One element of biodiversity is species richness, the number of species present in a defined area, an easily understood notion and one that is useful in comparisons between systems. The fish species richness of the Mekong system is a topic of particular interest, given the importance of fisheries to Mekong peoples and the claim by many authors that the system has unusually high biodiversity.
It should also be noted that apart from species richness (the subject of this article), other features of biodiversity ensure that the Mekong deserves the title of a biodiversity hotspot and should be given a high priority in conservation. These include the apparently large number of fish families (Kottelat, 2001), a significant proportion of endemic species (about 24%) which include several large or giant fishes, the persistence of the natural flood pulse, and an extraordinary dependence on fisheries by expanding rural populations (Hortle 2009).
What is a species?
The biological species concept (BSC) has been generally accepted by zoologists as the most useful and practical definition of a species as 'actually or potentially reproductively isolated' population(s) of organisms (de Queiroz 2005)1. The BSC can be seen as a special case of the broader 'evolutionary species concept', which covers asexually reproducing organisms and fossils, and which defines each species as a separately evolving lineage (Wiley 1978). Although there is a lively and ongoing debate about the nature and definition of 'species' (de Queiroz 2005; Hey 2006), in practical terms testing for reproductive isolation is usually not feasible, and genetic studies to reveal phylogeny (evolutionary relatedness) are too expensive to be applied to the many wild populations which require classification. To deduce relationships and to diagnose 'species' taxonomists continue to rely on morphology-variation in features, such as number of gill rakers, number of scales, counts of fin rays or even shape and coloration2. Taxonomists generally adjust classifications when evidence is found of intermediates between what were thought to be reproductively isolated populations, or if genetic studies indicate the presence of sympatric but reproductively isolated populations of morphologically similar fishes. The very limited resources available to study in the Earth’s biodiversity in detail, and differences in opinion between taxonomists, ensure that revisions to classification of species that have been described on morphological grounds are likely to continue for the foreseeable future.

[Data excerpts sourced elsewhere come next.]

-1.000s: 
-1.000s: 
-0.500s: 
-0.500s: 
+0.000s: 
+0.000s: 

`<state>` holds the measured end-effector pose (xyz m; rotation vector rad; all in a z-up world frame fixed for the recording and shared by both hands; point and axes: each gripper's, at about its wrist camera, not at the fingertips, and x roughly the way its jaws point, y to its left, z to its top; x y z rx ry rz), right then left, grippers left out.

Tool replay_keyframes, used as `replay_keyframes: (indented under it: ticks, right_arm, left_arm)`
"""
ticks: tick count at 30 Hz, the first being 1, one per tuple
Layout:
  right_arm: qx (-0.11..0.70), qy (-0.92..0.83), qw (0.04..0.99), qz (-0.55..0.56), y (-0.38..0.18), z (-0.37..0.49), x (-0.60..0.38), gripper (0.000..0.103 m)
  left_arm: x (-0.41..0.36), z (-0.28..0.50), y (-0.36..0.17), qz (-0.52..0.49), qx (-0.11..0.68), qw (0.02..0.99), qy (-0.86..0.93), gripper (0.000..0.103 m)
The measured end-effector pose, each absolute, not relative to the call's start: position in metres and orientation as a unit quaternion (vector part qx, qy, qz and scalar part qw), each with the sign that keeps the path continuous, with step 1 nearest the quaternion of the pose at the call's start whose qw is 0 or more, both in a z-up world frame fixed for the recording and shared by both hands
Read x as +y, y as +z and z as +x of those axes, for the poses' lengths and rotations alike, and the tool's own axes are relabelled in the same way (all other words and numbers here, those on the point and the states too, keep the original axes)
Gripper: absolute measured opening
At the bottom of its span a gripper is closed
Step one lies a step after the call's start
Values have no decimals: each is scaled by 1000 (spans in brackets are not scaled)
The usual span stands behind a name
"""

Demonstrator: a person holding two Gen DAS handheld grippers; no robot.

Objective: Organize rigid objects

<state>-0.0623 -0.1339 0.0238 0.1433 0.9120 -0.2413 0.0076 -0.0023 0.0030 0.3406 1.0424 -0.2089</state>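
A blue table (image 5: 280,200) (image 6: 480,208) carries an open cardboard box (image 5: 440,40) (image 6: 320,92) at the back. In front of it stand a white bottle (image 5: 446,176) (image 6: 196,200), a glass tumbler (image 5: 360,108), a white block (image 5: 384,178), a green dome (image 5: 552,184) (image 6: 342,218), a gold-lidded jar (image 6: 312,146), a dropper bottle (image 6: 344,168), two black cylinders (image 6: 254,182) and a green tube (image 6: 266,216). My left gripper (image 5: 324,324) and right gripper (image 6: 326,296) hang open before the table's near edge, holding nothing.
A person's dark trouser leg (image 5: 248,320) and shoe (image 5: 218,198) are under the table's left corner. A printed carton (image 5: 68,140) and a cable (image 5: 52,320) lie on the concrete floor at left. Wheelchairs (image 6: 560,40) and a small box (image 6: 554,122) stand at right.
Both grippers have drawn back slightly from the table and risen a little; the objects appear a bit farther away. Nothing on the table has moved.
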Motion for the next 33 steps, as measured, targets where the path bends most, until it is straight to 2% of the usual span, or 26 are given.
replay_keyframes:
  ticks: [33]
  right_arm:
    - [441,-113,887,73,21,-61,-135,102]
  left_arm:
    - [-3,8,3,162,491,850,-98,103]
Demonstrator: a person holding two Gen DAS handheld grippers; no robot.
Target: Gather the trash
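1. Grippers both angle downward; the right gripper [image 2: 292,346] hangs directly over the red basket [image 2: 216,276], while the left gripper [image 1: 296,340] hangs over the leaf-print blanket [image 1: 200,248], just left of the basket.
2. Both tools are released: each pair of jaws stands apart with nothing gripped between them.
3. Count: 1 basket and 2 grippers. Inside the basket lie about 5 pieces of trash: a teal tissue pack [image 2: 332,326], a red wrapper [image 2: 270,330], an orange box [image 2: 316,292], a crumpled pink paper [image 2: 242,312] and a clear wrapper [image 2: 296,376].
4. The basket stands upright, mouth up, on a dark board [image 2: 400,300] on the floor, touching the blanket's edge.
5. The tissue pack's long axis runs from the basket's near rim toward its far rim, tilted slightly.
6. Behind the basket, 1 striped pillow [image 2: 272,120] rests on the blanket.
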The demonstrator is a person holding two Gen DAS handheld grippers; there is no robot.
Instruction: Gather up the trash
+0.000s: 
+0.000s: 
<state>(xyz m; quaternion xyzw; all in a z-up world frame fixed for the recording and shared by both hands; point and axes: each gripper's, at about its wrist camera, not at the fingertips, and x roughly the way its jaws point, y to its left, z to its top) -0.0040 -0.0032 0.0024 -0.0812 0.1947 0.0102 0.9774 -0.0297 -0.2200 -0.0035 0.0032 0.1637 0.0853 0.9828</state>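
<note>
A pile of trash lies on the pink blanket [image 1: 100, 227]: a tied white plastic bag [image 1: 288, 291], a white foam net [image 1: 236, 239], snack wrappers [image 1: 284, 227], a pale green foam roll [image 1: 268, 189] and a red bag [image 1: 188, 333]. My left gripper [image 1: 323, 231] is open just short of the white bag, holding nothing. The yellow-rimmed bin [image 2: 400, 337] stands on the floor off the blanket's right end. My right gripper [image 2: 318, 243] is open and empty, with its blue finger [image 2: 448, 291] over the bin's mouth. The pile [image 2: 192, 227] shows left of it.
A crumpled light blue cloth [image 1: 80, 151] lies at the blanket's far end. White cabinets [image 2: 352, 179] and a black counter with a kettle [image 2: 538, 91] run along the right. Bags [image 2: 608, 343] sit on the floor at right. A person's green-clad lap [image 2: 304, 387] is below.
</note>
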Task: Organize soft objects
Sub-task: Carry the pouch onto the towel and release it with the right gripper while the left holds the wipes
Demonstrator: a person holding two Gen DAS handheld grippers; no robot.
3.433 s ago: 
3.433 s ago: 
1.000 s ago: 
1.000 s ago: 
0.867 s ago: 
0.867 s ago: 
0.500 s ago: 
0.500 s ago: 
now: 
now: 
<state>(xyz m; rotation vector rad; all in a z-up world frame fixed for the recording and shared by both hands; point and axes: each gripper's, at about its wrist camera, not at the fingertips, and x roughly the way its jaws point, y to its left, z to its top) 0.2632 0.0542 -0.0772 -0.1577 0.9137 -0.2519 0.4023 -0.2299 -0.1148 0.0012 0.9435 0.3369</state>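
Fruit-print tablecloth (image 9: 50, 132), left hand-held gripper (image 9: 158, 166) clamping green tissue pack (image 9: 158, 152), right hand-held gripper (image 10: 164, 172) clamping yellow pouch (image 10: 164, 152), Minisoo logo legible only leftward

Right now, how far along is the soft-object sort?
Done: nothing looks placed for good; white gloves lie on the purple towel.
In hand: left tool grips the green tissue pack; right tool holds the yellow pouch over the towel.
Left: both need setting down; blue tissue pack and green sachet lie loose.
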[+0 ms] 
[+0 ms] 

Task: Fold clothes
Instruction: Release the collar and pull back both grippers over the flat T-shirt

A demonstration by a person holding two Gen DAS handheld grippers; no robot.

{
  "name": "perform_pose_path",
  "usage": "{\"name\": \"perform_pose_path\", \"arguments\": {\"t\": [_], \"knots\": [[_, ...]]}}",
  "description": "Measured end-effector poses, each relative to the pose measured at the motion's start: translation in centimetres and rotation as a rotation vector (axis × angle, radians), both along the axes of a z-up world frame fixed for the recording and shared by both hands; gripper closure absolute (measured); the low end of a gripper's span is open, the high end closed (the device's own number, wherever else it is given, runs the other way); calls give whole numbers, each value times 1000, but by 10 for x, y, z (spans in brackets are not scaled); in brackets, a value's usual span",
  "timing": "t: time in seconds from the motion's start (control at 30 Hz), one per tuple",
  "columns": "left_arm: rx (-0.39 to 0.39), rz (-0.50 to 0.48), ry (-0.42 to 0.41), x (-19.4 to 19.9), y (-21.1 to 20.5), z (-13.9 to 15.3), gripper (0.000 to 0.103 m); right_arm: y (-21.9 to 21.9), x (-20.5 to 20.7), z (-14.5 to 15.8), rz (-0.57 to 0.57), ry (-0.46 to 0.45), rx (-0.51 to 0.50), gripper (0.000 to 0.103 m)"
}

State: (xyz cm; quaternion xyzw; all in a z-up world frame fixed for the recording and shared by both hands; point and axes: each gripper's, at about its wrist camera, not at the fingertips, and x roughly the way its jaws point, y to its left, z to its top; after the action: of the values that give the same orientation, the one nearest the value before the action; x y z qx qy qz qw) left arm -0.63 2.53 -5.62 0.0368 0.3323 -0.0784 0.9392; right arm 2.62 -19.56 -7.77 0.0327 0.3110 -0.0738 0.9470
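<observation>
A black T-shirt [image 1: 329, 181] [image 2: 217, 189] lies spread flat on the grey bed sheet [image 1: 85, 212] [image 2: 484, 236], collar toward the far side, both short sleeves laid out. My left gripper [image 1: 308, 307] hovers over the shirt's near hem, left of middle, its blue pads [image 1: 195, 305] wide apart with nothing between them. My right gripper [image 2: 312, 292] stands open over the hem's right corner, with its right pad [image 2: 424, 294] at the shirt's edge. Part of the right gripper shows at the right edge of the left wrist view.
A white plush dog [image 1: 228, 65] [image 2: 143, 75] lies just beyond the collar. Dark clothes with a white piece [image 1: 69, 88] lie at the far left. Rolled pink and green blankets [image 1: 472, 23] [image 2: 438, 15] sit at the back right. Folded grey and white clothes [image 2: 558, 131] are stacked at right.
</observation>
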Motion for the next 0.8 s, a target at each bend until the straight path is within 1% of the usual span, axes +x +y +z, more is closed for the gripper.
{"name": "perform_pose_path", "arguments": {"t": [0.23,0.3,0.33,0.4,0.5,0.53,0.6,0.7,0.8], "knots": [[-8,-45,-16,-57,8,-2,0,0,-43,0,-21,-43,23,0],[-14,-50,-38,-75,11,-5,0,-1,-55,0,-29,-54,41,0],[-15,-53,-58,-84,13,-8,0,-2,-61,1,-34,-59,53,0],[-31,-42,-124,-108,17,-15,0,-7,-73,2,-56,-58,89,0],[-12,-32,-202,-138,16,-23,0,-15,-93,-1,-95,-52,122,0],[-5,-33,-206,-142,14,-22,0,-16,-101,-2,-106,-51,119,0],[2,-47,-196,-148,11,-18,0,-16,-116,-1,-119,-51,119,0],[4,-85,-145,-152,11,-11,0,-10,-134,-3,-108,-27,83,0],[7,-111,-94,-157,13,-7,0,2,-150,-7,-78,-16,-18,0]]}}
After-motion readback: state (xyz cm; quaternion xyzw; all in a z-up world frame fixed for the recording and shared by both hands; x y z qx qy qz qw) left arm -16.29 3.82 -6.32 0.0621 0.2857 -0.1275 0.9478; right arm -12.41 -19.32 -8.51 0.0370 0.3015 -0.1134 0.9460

The need to adjust for taxonomic effort
The number of species recorded from any particular system tends to increase as species are collected and recorded for the first time (new records) and as new species are found and described, with the rate of addition of species tending to decrease over time to an asymptote. Figure 1 suggests that there are still likely to be many more fish species described from the Mekong catchment, as is also evident from listings of un-described species in recent literature (see below). However, this is not an unusual situation for tropical river systems, indeed it seems likely that the Mekong has by now received comparable or more attention than many other large tropical river systems which are less accessible or subject to security risks. It is also highly likely that in many other tropical river systems flow and habitat alterations and the impact of species introductions may have caused the extinction of many fish species before they could be described. This inference can be reasonably drawn based on the situation in well-studied regions: for example in North America 61 taxa of inland fish are thought to have become extinct and about one third of all inland fish species are considered imperilled (Jelks et al. 2008).
Some other factors that affect species
As well as possible artefacts introduced by differences in taxonomic effort, comparisons between systems should take account of other factors which are well-known to be correlated with species richness; for example, the ecoregion in which the system is situated (Abell 2008), the fact that tropical systems are generally richer in species than temperate systems, and the 'species-area effect': more species are found in larger areas, other factors being equal. Welcomme (1985 Fig 5.1) used data from 47 major rivers to show that fish species richness is well correlated with the size of the river catchment, one indicator of available habitat area. Lévêque et al. (2008) provide updated graphs of the relationship between the size of some major river systems and their species richness, and de Silva et al. (2007 Fig 1.) show that land area alone accounts for over 70% of the variance in published 'finfish' species estimates between countries in east and southeast Asia. It is to be expected therefore that the Mekong will support more species than other smaller tropical river systems in the Oriental region because of the large extent of available aquatic habitat within its catchment of about 800,000 km2.
The limits of the Mekong
Defining a river system's boundaries by its catchment is straightforward, but defining its seaward extent is more problematic. MRC publications generally define the boundary geographically as a line across the mouth, but a more useful ecological boundary would be based on salinity. In the dry season, saline water extends at least 60 km inland, whereas in the wet season a surface layer of fresh water extends several kilometres offshore in the river's plume. Although not well-documented for the Mekong, it can be assumed that the downstream limit of distribution of strictly freshwater species, as well as the penetration of marine species into the estuary changes with season. Estuary fishes tend to prefer water of a particular salinity so they are also likely to move seasonally. Any reference to species counts of the system should therefore refer to whether the figure includes fishes normally found in brackish or marine waters that may only be present in the 'Mekong' seasonally or occasionally.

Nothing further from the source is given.